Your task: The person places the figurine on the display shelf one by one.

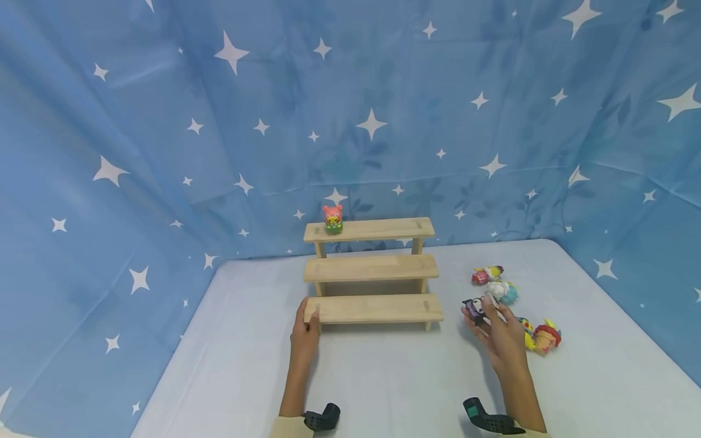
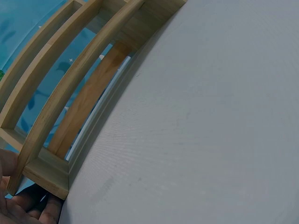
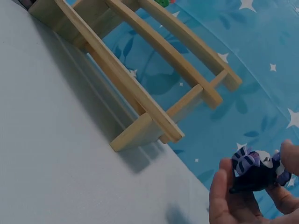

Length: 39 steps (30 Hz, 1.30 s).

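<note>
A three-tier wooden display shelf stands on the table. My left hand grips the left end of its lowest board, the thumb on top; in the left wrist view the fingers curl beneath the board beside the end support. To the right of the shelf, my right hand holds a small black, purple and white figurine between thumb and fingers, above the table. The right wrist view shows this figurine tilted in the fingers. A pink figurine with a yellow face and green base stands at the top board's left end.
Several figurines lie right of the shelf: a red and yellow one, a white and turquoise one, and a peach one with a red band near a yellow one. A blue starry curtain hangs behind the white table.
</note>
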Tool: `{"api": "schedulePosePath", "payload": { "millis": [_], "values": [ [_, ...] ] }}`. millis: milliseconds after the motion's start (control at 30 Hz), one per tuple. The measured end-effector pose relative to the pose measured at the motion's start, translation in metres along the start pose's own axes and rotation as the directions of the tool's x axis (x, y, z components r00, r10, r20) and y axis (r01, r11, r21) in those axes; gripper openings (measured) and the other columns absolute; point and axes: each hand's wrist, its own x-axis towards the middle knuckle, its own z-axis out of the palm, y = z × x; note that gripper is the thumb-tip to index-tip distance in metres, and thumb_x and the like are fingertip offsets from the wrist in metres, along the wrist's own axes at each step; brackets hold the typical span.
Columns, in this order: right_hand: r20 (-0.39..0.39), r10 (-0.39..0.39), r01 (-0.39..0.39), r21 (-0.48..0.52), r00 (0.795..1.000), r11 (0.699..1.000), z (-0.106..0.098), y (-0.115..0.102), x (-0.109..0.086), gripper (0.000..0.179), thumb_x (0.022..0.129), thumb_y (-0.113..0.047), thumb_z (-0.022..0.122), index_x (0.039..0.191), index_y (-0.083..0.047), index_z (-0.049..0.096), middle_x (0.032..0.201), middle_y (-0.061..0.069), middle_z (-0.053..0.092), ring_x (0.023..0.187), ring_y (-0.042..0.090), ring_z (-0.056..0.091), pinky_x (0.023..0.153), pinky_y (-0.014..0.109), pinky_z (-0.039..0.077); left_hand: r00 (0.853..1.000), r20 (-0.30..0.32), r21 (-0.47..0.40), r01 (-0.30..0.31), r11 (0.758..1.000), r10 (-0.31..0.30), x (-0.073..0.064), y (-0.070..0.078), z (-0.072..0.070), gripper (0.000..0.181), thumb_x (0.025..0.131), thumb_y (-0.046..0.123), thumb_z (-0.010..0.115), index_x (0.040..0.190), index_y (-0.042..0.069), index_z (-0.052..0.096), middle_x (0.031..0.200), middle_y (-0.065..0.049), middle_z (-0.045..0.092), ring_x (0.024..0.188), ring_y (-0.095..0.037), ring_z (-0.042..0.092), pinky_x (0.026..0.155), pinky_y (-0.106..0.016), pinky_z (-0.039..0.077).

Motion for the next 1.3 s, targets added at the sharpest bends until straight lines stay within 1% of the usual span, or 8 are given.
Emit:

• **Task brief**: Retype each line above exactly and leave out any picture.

• **Task response**:
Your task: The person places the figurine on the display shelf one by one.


Length: 39 steps (30 Hz, 1.30 s).

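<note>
A three-tier wooden display shelf stands on the table. My left hand grips the left end of its lowest board, the thumb on top; in the left wrist view the fingers curl beneath the board beside the end support. To the right of the shelf, my right hand holds a small black, purple and white figurine between thumb and fingers, above the table. The right wrist view shows this figurine tilted in the fingers. A pink figurine with a yellow face and green base stands at the top board's left end.
Several figurines lie right of the shelf: a red and yellow one, a white and turquoise one, and a peach one with a red band near a yellow one. A blue starry curtain hangs behind the white table.
</note>
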Tool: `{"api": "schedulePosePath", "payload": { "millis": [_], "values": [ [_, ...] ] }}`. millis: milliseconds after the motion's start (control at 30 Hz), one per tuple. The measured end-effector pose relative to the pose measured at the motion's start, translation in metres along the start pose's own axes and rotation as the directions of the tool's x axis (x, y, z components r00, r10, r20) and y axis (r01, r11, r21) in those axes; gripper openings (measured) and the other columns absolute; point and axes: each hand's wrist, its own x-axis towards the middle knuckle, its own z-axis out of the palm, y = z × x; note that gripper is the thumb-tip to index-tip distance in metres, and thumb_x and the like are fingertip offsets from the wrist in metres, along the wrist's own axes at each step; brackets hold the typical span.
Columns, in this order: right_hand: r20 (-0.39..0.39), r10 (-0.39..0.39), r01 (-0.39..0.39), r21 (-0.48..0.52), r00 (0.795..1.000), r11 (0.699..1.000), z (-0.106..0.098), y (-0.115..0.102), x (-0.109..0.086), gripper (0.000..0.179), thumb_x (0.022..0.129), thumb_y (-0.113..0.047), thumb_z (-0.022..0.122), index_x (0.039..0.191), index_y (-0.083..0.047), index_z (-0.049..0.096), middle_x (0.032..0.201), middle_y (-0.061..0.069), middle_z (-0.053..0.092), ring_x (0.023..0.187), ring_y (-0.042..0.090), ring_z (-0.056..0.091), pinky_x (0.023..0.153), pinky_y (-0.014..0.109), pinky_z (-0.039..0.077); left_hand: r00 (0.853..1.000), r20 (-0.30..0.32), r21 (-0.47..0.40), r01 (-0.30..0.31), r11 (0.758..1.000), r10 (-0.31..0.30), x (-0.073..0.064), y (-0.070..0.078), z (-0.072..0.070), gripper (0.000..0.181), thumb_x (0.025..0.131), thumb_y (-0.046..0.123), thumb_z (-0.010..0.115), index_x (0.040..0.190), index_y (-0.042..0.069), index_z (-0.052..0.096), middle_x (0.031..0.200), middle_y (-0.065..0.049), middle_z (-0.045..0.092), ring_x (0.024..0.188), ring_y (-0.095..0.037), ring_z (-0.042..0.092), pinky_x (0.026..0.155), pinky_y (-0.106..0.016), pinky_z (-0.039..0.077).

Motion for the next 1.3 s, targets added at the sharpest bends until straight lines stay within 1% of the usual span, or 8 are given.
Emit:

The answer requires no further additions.